L’auteure s’adresse aux administrateurs de Glencore Canada, propriétaire de la Fonderie Horne.

Membres du conseil d’administration, nous désirons porter à votre attention des agissements récents de Glencore Canada qui ont mené à la hausse de la norme de nickel dans la province de Québec, Canada.

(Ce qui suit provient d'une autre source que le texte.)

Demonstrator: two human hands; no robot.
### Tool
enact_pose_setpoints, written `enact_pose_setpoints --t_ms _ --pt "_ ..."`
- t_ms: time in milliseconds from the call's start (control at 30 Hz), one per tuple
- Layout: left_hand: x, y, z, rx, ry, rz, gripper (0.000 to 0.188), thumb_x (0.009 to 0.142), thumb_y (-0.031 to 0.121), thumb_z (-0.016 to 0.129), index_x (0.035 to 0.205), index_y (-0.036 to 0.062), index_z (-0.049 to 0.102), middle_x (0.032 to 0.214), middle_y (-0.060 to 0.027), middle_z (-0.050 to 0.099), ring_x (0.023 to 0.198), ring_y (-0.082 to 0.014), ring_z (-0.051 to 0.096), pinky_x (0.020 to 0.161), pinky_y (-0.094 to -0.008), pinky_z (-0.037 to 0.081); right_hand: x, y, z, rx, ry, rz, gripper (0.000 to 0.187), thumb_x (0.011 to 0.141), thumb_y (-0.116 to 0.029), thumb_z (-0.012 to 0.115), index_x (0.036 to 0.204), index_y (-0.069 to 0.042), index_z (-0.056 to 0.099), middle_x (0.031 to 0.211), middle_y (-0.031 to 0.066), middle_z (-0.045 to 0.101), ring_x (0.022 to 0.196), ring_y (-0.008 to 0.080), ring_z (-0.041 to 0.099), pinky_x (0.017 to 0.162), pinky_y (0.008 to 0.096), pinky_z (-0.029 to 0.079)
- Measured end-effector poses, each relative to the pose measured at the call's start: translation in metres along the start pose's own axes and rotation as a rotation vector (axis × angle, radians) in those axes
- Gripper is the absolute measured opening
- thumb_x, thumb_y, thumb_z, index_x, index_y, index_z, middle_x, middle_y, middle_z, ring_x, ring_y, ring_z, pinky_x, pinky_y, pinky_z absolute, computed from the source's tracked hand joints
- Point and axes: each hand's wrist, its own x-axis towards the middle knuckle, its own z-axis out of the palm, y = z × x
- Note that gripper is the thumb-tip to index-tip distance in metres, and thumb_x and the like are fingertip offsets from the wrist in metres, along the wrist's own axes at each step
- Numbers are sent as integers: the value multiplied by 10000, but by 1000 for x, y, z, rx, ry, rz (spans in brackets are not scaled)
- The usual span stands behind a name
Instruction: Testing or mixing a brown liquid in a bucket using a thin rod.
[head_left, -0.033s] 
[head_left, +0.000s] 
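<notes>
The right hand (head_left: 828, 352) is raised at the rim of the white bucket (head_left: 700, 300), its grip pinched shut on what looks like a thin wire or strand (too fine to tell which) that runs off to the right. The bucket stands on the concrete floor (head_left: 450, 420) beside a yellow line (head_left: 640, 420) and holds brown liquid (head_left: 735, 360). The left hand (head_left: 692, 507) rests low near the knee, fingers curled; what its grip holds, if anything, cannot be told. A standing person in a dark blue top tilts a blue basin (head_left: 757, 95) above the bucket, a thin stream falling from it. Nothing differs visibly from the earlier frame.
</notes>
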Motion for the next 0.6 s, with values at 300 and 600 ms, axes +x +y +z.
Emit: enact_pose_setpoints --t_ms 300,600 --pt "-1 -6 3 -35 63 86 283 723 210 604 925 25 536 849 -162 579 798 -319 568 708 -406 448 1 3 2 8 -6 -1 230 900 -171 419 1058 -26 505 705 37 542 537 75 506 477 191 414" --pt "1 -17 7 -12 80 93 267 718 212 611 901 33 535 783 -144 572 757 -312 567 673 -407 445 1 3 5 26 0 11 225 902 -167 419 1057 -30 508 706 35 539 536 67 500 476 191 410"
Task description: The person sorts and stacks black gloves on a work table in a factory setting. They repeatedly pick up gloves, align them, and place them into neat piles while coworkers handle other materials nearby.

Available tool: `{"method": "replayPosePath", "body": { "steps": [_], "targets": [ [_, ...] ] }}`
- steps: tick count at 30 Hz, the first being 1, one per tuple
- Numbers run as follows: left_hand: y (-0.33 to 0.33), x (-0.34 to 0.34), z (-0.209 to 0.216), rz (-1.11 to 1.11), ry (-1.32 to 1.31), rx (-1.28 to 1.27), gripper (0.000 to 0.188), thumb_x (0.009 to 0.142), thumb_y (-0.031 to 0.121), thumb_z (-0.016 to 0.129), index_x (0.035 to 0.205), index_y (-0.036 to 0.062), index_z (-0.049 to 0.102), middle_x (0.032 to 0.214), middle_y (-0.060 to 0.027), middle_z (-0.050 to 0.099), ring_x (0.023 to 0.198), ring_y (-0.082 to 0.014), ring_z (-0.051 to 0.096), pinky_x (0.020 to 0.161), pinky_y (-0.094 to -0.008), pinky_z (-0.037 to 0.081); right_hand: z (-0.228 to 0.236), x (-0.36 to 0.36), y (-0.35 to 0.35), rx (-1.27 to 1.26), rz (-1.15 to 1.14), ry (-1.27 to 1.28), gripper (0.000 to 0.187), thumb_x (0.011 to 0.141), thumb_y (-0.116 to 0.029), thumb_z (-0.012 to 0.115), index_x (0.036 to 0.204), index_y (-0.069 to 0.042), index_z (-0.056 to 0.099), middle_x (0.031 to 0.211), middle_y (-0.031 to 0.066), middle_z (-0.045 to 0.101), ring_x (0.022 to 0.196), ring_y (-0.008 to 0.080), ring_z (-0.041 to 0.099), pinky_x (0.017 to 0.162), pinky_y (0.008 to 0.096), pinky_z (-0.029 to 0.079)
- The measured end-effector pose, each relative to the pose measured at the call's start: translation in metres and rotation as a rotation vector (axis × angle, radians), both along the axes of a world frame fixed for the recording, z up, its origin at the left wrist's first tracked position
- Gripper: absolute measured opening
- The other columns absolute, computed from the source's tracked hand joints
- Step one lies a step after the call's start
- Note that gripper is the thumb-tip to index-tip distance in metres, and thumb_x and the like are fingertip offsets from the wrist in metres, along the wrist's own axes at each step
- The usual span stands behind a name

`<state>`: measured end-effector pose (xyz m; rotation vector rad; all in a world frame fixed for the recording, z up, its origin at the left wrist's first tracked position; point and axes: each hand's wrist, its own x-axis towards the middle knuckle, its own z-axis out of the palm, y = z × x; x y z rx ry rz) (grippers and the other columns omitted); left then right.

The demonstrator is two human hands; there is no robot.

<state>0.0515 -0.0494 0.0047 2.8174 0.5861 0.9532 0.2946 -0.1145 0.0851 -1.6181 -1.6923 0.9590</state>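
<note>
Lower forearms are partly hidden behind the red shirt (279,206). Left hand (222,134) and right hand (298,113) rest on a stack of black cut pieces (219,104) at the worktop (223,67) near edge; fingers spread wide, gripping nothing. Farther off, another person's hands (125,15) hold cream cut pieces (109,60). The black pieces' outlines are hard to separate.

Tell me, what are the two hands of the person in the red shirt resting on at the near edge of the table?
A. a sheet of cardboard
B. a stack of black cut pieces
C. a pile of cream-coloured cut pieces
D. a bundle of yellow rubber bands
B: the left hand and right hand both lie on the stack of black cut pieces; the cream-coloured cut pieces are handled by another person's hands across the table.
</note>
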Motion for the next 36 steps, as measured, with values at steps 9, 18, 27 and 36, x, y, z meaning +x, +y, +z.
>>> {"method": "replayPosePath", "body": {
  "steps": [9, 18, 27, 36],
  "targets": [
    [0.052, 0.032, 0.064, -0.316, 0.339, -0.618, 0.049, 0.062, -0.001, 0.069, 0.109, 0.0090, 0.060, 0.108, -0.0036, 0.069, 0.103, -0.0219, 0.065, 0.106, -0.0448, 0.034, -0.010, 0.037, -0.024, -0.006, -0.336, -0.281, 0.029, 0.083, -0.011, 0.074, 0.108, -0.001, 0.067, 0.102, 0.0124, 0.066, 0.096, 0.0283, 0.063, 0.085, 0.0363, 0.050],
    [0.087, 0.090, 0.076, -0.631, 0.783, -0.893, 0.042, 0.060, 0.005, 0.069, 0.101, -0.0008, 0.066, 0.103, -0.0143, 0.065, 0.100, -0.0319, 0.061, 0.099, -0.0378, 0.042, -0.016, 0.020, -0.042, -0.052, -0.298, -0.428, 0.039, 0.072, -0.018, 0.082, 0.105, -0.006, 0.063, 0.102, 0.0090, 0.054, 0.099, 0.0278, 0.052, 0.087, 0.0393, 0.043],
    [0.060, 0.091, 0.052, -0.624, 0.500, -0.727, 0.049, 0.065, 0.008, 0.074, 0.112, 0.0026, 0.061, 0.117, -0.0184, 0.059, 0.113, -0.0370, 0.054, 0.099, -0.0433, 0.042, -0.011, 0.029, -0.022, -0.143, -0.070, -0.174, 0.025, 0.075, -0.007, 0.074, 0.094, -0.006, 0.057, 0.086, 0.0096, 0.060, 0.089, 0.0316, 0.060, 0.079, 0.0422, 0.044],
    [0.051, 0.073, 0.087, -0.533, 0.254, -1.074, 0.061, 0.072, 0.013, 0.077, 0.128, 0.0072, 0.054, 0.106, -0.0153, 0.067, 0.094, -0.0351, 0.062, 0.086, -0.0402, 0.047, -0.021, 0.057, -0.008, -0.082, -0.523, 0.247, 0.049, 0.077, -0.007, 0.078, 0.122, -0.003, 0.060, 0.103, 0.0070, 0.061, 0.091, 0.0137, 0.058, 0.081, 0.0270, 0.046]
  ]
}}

Dans ce dossier, le gouvernement du Québec a haussé la norme quotidienne de nickel de 14 ng/m3 à 70 ng/m3, et a adopté une norme annuelle de 20 ng/m3. De vives critiques ont été émises par de nombreux groupes de la société civile, inquiets des répercussions sanitaires d’un tel changement. Il importe de souligner que l’ensemble des 18 directions régionales de santé publique du Québec, le Collège des médecins du Québec et l’Association québécoise des médecins pour l’environnement — des institutions et groupes reconnus et crédibles – se sont, quant à eux, complètement opposés à l’augmentation des normes, citant des risques potentiels graves pour la santé des populations.

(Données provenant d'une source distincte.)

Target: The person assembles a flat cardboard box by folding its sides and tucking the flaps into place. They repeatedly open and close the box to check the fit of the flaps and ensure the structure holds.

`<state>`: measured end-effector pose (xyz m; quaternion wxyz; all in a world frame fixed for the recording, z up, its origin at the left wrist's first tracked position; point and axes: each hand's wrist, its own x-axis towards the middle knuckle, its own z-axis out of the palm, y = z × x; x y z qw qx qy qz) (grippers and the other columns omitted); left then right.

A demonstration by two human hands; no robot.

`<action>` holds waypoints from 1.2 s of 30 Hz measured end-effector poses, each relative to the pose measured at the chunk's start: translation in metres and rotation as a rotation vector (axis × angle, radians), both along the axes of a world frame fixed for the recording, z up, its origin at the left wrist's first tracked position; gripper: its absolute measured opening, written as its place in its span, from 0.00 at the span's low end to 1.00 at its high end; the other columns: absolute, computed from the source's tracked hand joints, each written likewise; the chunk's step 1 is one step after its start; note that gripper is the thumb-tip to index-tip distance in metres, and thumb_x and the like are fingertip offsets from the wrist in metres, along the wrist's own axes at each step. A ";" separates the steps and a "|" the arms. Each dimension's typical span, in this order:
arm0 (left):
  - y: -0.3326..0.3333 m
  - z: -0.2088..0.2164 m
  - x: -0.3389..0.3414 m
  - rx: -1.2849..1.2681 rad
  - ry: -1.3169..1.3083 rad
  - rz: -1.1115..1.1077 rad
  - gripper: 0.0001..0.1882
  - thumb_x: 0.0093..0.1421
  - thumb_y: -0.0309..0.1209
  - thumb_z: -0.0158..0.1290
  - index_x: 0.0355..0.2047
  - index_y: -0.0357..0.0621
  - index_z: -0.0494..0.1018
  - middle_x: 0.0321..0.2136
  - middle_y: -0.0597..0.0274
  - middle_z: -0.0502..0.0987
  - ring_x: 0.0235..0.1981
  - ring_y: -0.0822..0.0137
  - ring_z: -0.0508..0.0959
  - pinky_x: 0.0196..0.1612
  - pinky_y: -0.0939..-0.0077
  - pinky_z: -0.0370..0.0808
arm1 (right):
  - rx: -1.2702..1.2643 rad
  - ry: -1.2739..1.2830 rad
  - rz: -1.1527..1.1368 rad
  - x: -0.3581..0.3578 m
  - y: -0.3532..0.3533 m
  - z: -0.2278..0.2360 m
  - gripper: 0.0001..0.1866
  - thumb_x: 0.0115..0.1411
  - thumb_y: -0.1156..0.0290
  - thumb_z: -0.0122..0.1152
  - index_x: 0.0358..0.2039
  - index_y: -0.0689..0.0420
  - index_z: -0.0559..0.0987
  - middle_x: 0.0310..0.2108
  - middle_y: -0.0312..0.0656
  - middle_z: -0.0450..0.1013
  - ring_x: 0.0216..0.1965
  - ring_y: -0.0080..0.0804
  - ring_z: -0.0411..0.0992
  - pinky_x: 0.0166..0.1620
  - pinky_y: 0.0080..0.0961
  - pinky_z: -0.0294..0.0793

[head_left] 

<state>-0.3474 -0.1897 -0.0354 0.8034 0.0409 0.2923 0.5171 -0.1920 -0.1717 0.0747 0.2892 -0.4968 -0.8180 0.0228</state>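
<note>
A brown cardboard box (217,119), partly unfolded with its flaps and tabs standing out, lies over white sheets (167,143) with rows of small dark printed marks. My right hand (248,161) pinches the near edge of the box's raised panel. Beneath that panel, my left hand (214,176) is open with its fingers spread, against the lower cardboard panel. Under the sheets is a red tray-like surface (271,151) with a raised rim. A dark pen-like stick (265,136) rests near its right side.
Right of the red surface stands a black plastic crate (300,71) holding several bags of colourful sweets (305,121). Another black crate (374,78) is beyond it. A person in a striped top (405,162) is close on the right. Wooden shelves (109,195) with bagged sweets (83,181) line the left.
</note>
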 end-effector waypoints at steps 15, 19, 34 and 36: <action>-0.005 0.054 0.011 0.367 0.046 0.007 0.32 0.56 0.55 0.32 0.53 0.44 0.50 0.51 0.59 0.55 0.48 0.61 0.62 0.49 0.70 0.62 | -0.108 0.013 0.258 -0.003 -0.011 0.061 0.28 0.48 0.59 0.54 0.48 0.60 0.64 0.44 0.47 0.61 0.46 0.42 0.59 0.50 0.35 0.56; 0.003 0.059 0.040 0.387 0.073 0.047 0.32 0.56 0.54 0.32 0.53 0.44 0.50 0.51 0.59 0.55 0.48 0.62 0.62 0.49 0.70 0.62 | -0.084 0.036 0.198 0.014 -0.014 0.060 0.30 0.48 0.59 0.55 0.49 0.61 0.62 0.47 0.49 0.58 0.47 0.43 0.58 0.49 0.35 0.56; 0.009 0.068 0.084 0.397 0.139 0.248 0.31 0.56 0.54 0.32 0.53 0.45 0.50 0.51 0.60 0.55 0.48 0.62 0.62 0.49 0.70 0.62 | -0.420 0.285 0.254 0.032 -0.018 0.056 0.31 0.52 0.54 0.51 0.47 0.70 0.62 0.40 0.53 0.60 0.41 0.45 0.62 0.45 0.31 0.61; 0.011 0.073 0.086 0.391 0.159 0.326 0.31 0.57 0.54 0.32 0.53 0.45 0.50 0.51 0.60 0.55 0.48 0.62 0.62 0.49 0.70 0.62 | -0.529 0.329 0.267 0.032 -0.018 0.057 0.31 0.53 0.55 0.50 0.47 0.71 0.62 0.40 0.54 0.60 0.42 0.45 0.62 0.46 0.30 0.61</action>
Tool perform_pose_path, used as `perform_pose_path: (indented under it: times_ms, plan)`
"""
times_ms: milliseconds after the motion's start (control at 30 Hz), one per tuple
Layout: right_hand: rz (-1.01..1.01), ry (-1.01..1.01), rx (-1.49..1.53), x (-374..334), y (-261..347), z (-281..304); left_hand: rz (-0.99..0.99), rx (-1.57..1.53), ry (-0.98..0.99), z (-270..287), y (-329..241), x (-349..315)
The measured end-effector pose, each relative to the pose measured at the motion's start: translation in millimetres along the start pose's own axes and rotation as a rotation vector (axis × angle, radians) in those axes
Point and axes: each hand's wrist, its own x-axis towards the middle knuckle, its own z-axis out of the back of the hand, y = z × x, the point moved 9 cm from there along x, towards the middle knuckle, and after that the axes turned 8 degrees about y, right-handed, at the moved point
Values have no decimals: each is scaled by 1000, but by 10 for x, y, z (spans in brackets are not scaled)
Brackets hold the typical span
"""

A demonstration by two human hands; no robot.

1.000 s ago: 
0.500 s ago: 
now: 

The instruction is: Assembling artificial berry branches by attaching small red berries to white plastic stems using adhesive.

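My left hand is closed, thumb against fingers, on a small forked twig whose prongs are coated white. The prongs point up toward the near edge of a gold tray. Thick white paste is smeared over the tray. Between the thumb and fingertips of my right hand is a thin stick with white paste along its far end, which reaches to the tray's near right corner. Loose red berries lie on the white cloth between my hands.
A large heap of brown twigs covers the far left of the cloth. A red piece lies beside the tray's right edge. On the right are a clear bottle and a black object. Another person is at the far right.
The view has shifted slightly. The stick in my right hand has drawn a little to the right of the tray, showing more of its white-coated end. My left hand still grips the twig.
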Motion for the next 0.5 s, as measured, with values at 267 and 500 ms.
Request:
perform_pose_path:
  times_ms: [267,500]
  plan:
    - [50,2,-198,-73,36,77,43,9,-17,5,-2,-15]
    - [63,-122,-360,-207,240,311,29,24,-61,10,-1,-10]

Le changement de norme est venu à la suite de la demande de minières, dont Glencore, aidée par une vingtaine de lobbyistes1, 2. L’entreprise possède des installations de nickel au port de Québec, à Rouyn-Noranda et au Nunavik — dans la majorité des cas, ces installations sont situées à proximité, voire directement dans des milieux de vie. Nous sommes d’autant plus préoccupés que des données de santé publique montrent déjà un niveau plus élevé de cancers, de maladies respiratoires chroniques, de maladies cardiaques ainsi qu’une espérance de vie plus faible parmi ces populations vivant à proximité des installations de Glencore3, 4.

Différents types de nickel

La décision prise par le gouvernement du Québec dans ce dossier semble reposer sur l’hypothèse non fondée que le type de nickel retrouvé dans l’air au Québec est le même qu’en Europe et qu’en Ontario. Dans ces régions, l’on retrouve principalement du sulfate de nickel, un composé ayant surtout des effets respiratoires. Le gouvernement a même nié disposer d’une étude de spéciation, ce qui est simplement faux.

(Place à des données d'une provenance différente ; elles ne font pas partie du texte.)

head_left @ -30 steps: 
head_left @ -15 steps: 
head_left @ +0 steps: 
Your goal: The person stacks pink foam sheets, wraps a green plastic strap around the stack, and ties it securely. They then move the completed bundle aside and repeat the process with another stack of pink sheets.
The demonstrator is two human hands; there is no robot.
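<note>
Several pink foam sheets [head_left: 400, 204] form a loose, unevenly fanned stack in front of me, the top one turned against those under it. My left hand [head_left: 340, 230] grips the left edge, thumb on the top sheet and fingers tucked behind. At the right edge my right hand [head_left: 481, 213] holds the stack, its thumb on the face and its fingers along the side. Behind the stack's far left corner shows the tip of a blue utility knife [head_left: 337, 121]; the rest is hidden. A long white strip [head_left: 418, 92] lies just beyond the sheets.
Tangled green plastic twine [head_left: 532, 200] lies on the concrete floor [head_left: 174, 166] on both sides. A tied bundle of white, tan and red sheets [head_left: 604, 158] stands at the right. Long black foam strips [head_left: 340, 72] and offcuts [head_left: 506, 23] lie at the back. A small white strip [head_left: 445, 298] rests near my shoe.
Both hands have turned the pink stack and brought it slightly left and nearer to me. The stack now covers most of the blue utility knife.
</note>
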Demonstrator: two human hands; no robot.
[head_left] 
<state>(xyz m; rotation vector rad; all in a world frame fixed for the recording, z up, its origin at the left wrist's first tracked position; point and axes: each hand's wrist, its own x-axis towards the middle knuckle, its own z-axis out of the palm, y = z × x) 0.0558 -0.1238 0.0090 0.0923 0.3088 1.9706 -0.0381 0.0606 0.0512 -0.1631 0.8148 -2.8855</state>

En effet, une étude signée en 2013 par le ministère de l’Environnement et de la Lutte contre les changements climatiques démontre que le nickel ambiant retrouvé au Québec est plutôt un sulfure de nickel, un composé complètement différent du sulfate. Le sulfure de nickel est reconnu pour ses effets potentiellement cancérigènes. C’est d’ailleurs pourquoi l’Organisation mondiale de la santé (OMS) recommande une norme annuelle de 3 ng/m3.

Or, la nouvelle norme annuelle du nickel, adoptée par le gouvernement du Québec à la suite des demandes des compagnies minières, dont Glencore, est sept fois supérieure à la recommandation de l’OMS. Une norme dangereuse, c’est le moins qu’on puisse dire.

Outre cette erreur fondamentale, plusieurs autres éléments scientifiques ont contribué à fonder notre avis défavorable à une augmentation des normes de nickel. Nous vous invitons à en prendre connaissance dans le mémoire, que nous avons soumis au gouvernement du Québec en février 2022, avant l’adoption de la hausse de la norme en mai de la même année.

Nous jugeons que la demande formulée par votre entreprise de hausser la norme de nickel au Québec, une demande soutenue par une forte pression de lobbyisme et une apparence de chantage économique, n’est pas éthique. Elle met directement en danger la santé et la vie de populations entières, incluant notamment des populations déjà considérées comme vulnérables. Nous enjoignons à Glencore de cesser dès maintenant de telles pressions sur les gouvernements.

Au cours des dernières années, Glencore a été accusée et reconnue coupable de pots-de-vin, de manipulation de marché et(ou) de fraude par les États-Unis, le Royaume-Uni et le Brésil. Des enquêtes à cet effet sont en cours en Suisse et aux Pays-Bas5, 6. À la lumière de ces malversations survenues dans d’autres pays, nous croyons que la situation au Québec pourrait représenter une opportunité pour Glencore de regagner en crédibilité, si l’entreprise décide de s’aligner avec la science.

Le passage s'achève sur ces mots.